As a result, technology policy has moved from ministries of IT to the highest levels of national strategy. The United States’ CHIPS Act, China’s self-reliance drive, and Europe’s digital sovereignty agenda – all reflect that technological capability defines geopolitical agency. It is within this global reordering that India’s approach stands out as structurally ambitious, as it is no longer confined to software exports or start-up valuations, and is now also about data centres, chips, energy, talent, and governance being built at a national scale.

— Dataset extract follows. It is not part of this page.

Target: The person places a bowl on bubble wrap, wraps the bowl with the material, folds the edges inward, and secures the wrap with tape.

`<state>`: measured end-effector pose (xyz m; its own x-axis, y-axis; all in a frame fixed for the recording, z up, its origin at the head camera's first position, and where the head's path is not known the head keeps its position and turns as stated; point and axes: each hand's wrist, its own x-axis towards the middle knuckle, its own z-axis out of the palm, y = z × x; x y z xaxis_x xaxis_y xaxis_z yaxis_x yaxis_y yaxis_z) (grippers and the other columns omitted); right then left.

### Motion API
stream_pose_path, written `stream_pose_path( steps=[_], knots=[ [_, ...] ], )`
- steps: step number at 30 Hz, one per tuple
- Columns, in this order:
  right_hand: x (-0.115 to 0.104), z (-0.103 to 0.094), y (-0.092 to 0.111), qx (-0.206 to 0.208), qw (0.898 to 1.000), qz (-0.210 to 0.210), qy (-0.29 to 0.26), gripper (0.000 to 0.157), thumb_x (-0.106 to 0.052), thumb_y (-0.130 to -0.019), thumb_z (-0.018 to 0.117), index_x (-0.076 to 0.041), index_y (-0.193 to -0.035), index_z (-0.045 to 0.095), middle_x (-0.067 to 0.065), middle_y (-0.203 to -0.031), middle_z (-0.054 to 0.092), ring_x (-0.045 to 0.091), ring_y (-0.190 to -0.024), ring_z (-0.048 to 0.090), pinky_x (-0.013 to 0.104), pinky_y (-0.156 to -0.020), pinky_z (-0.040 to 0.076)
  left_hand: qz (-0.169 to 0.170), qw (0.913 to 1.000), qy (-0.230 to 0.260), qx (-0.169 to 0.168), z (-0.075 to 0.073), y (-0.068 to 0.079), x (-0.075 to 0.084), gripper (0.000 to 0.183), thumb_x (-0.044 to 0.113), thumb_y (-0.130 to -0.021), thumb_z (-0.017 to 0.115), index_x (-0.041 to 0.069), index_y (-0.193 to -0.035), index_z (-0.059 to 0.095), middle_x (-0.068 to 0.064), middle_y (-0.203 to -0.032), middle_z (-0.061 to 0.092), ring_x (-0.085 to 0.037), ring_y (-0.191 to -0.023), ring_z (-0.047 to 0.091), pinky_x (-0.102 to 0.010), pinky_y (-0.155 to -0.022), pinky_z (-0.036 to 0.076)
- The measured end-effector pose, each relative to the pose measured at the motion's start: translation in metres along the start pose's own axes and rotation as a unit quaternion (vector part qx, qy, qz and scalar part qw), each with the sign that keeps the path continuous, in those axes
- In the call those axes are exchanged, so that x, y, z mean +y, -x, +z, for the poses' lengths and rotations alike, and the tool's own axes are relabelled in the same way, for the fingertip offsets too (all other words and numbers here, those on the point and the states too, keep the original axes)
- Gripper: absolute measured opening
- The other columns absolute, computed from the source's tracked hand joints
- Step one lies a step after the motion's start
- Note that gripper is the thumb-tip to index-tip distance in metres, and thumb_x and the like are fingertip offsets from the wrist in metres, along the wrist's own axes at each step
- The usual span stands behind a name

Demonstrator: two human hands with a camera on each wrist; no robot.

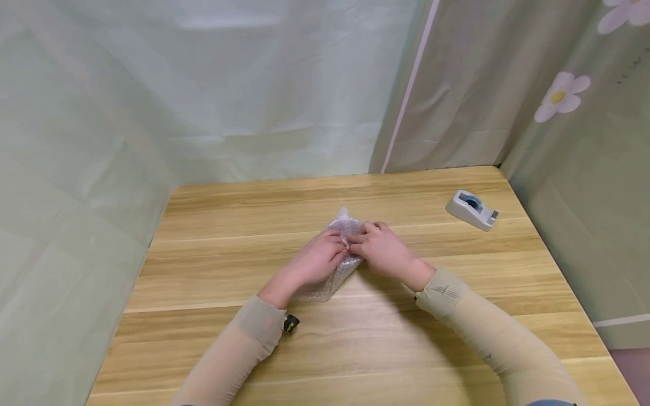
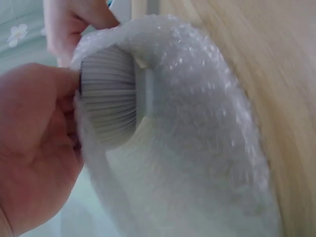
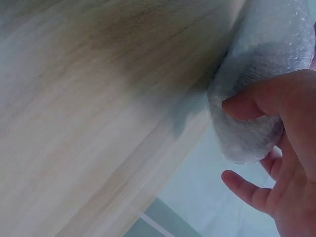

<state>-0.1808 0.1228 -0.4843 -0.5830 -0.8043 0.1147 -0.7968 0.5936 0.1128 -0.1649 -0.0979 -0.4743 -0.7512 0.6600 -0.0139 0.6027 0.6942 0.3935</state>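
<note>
A sheet of bubble wrap (image 1: 335, 276) lies diagonally at the middle of the table, folded around a pale, ribbed, rounded object (image 2: 108, 94). That object shows through the open end in the left wrist view; its kind is not clear. My left hand (image 1: 321, 256) holds the wrap's edge beside the ribbed surface, its fingers partly hidden behind the film. From the other side, my right hand (image 1: 383, 249) grips the wrapped end, thumb on the near face, with some fingers hidden behind it in the right wrist view. Both hands' fingertips come close together over the wrap.
A grey tape dispenser (image 1: 471, 210) with a blue roll stands at the back right of the wooden table (image 1: 213, 248). Pale curtains (image 1: 284, 101) hang behind the table and along its sides.
</note>
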Motion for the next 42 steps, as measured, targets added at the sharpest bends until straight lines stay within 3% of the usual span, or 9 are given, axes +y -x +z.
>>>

Experiencing one of the fastest expansions of digital infrastructure, it is estimated thatIndia’s investments in data centres will approach $100 billion over a decade, driven by AI workloads, cloud migration, and data localisation requirements. These facilities are not merely commercial assets; they are strategic nodes that anchor data sovereignty, cyber resilience, and economic continuity. The scale of electricity demand alone is forcing long-term planning around grids, renewables, and urban infrastructure, demonstrating that digital capacity is now embedded in national planning.

Equally noteworthy is India’s push into the semiconductor industry. For decades, India remained at the periphery of chip manufacturing despite being a design powerhouse. That gap is now being consciously closed as multiple fabrication and packaging units have been approved, backed by state support and global partnerships. The goal is not autarky, but calculated insulation, ensuring that India is never again a captive to global supply shocks in a sector that underpins defence, mobility, healthcare, and AI.

Further, unlike smaller tech hubs or authoritarian models of digital control, India is building technological capacity for a population of over 1.4 billion while upholding an open digital public infrastructure. Platforms such as Aadhaar, UPI, and the expanding India Stack reveal how digital systems can concurrently enable inclusion, efficiency, and innovation. This creates a domestic market large enough to sustain indigenous AI models, cloud platforms, and semiconductor demand – a luxury few nations possess.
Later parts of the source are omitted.